Question
Given a binary search tree, write a function kthSmallest to find the kth smallest element in it.
Note:
You may assume k is always valid, 1 ≤ k ≤ BST's total elements.
Follow up
What if the BST is modified (insert/delete operations) often and you need to find the kth smallest frequently? How would you optimize the kthSmallest routine?
Hint:
- Try to utilize the property of a BST.
- What if you could modify the BST node's structure?
- The optimal runtime complexity is O(height of BST).
Solution 1 -- Inorder Traversal
Again, we use the feature of inorder traversal of BST. But this solution is not best for follow up. Time complexity O(n), n is the number of nodes.
/**
* Definition for a binary tree node.
* public class TreeNode {
* int val;
* TreeNode left;
* TreeNode right;
* TreeNode(int x) { val = x; }
* }
*/
public class Solution {
public int kthSmallest(TreeNode root, int k) {
TreeNode current = root;
Stack<TreeNode> stack = new Stack<TreeNode>();
while (current != null || !stack.empty()) {
if (current != null) {
stack.push(current);
current = current.left;
} else {
TreeNode tmp = stack.pop();
k--;
if (k == 0) {
return tmp.val;
}
current = tmp.right;
}
}
return -1;
}
}
Solution 2 -- Augmented Tree
The idea is to maintain rank of each node. We can keep track of elements in a subtree of any node while building the tree. Since we need K-th smallest element, we can maintain number of elements of left subtree in every node.
Assume that the root is having N nodes in its left subtree. If K = N + 1, root is K-th node. If K < N, we will continue our search (recursion) for the Kth smallest element in the left subtree of root. If K > N + 1, we continue our search in the right subtree for the (K – N – 1)-th smallest element.
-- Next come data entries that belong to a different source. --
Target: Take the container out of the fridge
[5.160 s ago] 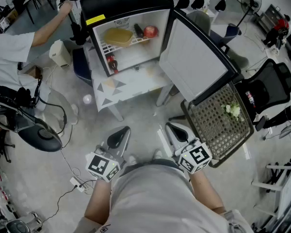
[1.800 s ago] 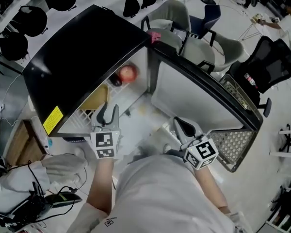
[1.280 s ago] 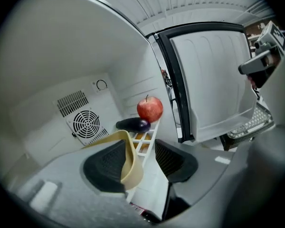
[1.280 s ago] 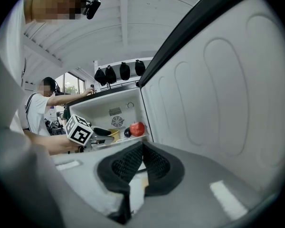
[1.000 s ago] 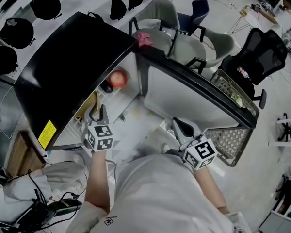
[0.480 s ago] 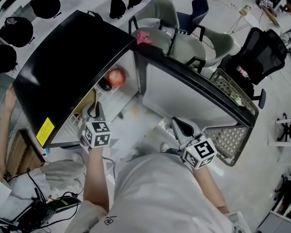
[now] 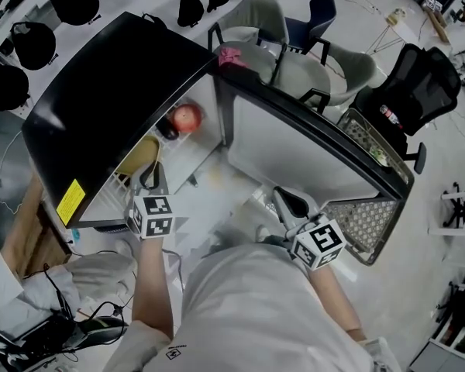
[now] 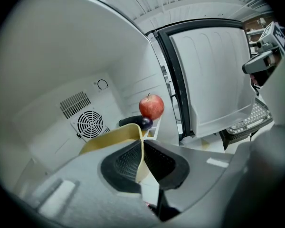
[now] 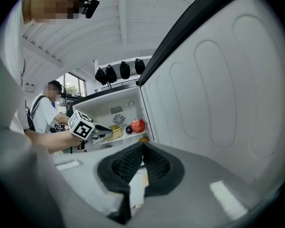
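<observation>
The yellow container (image 7: 139,157) stands on the upper shelf of the open black fridge (image 7: 101,91). My left gripper (image 7: 149,178) reaches into the fridge. Its jaws are closing tight on the container's thin near rim (image 8: 111,139), which is pinched between the pads of the left gripper (image 8: 142,141). The right gripper view shows the container (image 9: 115,131) at the left gripper's tip. My right gripper (image 7: 283,200) hangs low in front of the open door, and the right gripper (image 9: 142,145) is shut with nothing in it.
A red apple (image 8: 151,106) and a dark eggplant (image 8: 135,122) lie on the same shelf just behind the container. The white-lined door (image 7: 294,146) stands open to the right. A wire basket (image 7: 364,223), chairs (image 7: 294,60) and a person (image 7: 70,273) surround the fridge.
My left gripper has edged a little to the left at the fridge shelf by the container. My right gripper has stayed put. A bystander's arm showed at the left edge and is gone.
</observation>
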A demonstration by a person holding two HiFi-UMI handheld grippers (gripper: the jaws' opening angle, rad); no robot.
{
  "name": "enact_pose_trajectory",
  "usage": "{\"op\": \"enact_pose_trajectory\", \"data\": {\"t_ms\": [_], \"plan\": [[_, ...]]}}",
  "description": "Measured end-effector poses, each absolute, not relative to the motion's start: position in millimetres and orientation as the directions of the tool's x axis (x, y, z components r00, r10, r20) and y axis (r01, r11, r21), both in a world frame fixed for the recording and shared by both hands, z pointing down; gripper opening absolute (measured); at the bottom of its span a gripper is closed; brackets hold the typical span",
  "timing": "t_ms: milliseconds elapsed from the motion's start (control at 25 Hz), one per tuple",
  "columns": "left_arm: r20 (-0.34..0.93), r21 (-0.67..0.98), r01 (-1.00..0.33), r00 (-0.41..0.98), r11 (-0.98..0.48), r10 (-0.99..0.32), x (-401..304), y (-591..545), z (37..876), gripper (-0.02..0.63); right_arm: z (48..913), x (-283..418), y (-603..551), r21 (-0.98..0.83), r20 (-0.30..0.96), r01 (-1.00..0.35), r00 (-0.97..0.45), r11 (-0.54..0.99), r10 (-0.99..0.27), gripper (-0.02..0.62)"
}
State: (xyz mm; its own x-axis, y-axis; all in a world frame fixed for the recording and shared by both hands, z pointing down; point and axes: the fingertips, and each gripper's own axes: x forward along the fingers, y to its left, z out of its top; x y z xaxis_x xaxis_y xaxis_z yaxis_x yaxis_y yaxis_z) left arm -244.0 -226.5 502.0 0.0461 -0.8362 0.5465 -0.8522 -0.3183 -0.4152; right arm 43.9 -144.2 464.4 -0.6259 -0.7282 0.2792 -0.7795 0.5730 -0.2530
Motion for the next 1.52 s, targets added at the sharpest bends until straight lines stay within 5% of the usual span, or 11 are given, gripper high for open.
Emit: {"op": "enact_pose_trajectory", "data": {"t_ms": [520,1520], "plan": [[0.453,-0.237,-0.863,0.309,-0.447,-0.836,-173.3,-183.1,471.6,0.023,468.8,39.2,-132.0,-0.276,0.28,-0.746,-0.666,0.606,-0.692,0.0],[0.256,0.135,-0.661,0.743,-0.738,-0.618,-56.5,-119.3,463.5,0.025,468.9,57.0,-113.6,-0.284,0.281,-0.76,-0.649,0.585,-0.707,0.0]]}}
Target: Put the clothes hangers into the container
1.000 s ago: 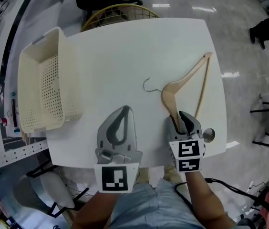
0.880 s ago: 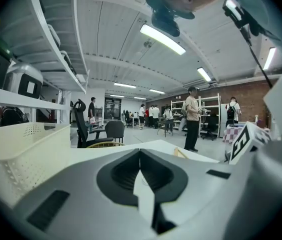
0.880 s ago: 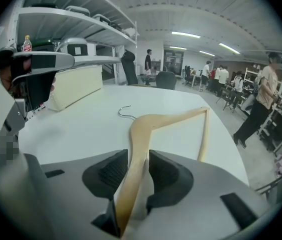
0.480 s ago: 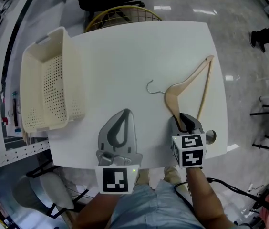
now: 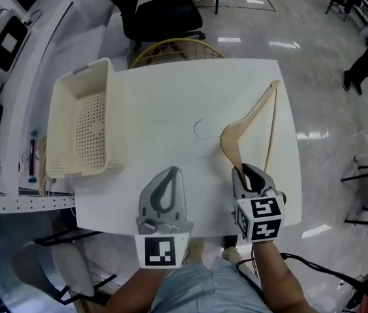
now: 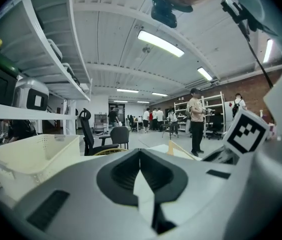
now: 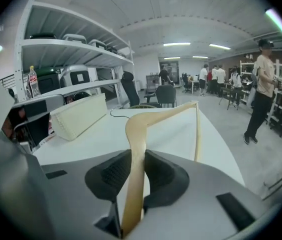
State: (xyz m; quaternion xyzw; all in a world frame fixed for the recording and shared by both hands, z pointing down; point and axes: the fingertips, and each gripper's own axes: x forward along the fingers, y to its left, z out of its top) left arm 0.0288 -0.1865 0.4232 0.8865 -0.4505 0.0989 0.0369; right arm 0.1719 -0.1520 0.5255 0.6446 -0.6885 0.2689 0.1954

Note that we need the count of elements in left subtree only.
Time complexity: O(h) where h is height of tree.
(referrence: GeeksforGeeks)
Here, we construct tree in a way that is taught during Algorithm class.
"size" is an attribute which indicates number of nodes in sub-tree rooted in that node.
Time complexity: constructing tree O(n), find Kth smallest number O(h).
start:
if K = root.leftElement + 1
root node is the K th node.
goto stop
else if K > root.leftElements
K = K - (root.leftElements + 1)
root = root.right
goto start
else
root = root.left
goto srart stop
/**
* Definition for a binary tree node.
* public class TreeNode {
* int val;
* TreeNode left;
* TreeNode right;
* TreeNode(int x) { val = x; }
* }
*/
class ImprovedTreeNode {
int val;
int size; // number of nodes in the subtree that rooted in this node
ImprovedTreeNode left;
ImprovedTreeNode right;
public ImprovedTreeNode(int value) {val = value;}
} public class Solution { // Construct ImprovedTree recursively
public ImprovedTreeNode createAugmentedBST(TreeNode root) {
if (root == null)
return null;
ImprovedTreeNode newHead = new ImprovedTreeNode(root.val);
ImprovedTreeNode left = createAugmentedBST(root.left);
ImprovedTreeNode right = createAugmentedBST(root.right);
newHead.size = 1;
if (left != null)
newHead.size += left.size;
if (right != null)
newHead.size += right.size;
newHead.left = left;
newHead.right = right;
return newHead;
} public int findKthSmallest(ImprovedTreeNode root, int k) {
if (root == null)
return -1;
ImprovedTreeNode tmp = root;
int leftSize = 0;
if (tmp.left != null)
leftSize = tmp.left.size;
if (leftSize + 1 == k)
return root.val;
else if (leftSize + 1 > k)
return findKthSmallest(root.left, k);
else
return findKthSmallest(root.right, k - leftSize - 1);
} public int kthSmallest(TreeNode root, int k) {
if (root == null)
return -1;
ImprovedTreeNode newRoot = createAugmentedBST(root);
return findKthSmallest(newRoot, k);
}
}